Martínez Dagnino, visiblemente firme en su intervención durante la mañanera, desmontó punto por punto las afirmaciones del Grupo Salinas, que en un documento público del 21 de octubre de 2024 —replicado recientemente en redes sociales— insistía en un supuesto acuerdo fallido con Arturo Medina, exprocurador fiscal. «Es falso que en la administración pasada se haya llegado a un entendimiento con este grupo respecto a los adeudos desde 2008 hasta 2013», declaró el funcionario, subrayando que, aunque se realizaron mesas técnicas con representantes del consorcio, «nunca se acordó un monto ni una ruta de solución». Agregó que el grupo siempre disputó la cuantía determinada por el SAT, sosteniendo que su deuda era inferior, pero «no existe un documento firmado» que respalde sus reclamos.
El director recordó instrucciones explícitas de López Obrador: cualquier arreglo debía ceñirse a la ley, sin condonaciones de impuestos —solo reducciones en recargos aplicables a cualquier contribuyente— y requería validación judicial, paso que jamás se concretó. Sobre el pago de 2 mil 700 millones de pesos que el grupo presume como cumplimiento, Martínez Dagnino lo catalogó como irrelevante: «Correspondía a otro juicio de años previos, sin conexión con los adeudos en disputa». Esta precisión busca cortar de tajo las narrativas que, según el SAT, buscan dilatar procesos mediante recursos legales sucesivos.
Sheinbaum: «No se necesita acuerdo, solo una línea de captura»
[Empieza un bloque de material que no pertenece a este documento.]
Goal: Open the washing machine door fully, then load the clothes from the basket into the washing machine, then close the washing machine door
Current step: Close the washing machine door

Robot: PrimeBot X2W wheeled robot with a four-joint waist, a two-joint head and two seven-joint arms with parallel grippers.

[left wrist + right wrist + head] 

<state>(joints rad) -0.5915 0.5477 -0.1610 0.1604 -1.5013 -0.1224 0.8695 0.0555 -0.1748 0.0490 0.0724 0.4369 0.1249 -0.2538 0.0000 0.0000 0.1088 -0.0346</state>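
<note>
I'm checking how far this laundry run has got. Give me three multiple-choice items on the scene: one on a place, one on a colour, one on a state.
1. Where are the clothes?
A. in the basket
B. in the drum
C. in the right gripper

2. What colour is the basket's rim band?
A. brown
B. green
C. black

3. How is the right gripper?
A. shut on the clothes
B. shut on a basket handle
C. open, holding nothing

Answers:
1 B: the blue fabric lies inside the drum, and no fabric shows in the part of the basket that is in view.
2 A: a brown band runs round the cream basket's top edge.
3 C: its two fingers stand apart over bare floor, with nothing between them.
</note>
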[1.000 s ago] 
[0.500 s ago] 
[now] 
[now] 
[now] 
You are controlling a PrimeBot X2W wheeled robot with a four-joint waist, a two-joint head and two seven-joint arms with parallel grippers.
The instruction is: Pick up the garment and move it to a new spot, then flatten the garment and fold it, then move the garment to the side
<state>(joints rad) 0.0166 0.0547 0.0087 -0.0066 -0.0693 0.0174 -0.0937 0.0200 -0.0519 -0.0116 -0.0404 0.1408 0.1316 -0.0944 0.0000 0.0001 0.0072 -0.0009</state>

La presidenta Claudia Sheinbaum elevó el tono al referirse directamente a la carta exhibida por Salinas Pliego, quien en un concierto masivo la semana pasada prometió saldar la deuda «en menos de diez días». «Nunca se llegó a ningún acuerdo, y si hubieran querido pagar, lo hubieran hecho desde entonces», replicó Sheinbaum, con un matiz de ironía que resonó en el Salón Tesorería del Palacio Nacional. Insistió en que los trámites son simples: «Soliciten a su contador la línea de captura y paguen a partir de hoy, sin reuniones ni mesas técnicas». La mandataria enmarca la aclaración como un deber de transparencia, para contrarrestar «falta de verdad» que genera confusión pública, y reiteró que las deducciones fiscales están reguladas en el Código Fiscal de la Federación, iguales para todos, sin privilegios ni excepciones.
Grisel Galeano García, procuradora fiscal de la Federación, aportó un ángulo procesal al explicar por qué el SAT optó por el silencio ante los escritos recientes del grupo: «No tendrán respuesta debido a la manera en que acostumbran litigar, con recursos dilatorios que alargan innecesariamente los juicios». La funcionaria anunció que la autoridad aguardará la resolución definitiva de la SCJN, donde reposan los expedientes clave, y aludió a una reforma reciente a la Ley de Amparo —con dedicatoria implícita al magnate— diseñada para frenar impugnaciones en cadena. «Pueden pagar hoy mismo, en cualquier momento, sin restricción», añadió, enfatizando que la puerta está abierta, pero bajo el marco legal estricto.
En este contexto, el exjefe del SAT, Félix Arturo Medina, se sumó al desmentido, negando cualquier pacto durante el sexenio de López Obrador y acusando al grupo de «faltar a la verdad» al evocar supuestas maniobras para derivar casos a ministros de la Corte. Los adeudos, que abarcan tres sexenios previos a los Gobiernos de la Cuarta Transformación, no solo ilustran una saga fiscal prolongada, sino también las tensiones entre el poder económico y la recaudación pública en México. Mientras Salinas Pliego mantiene su oferta viral de pago exprés, el gobierno federal insiste: la pelota está en su cancha, pero sin atajos.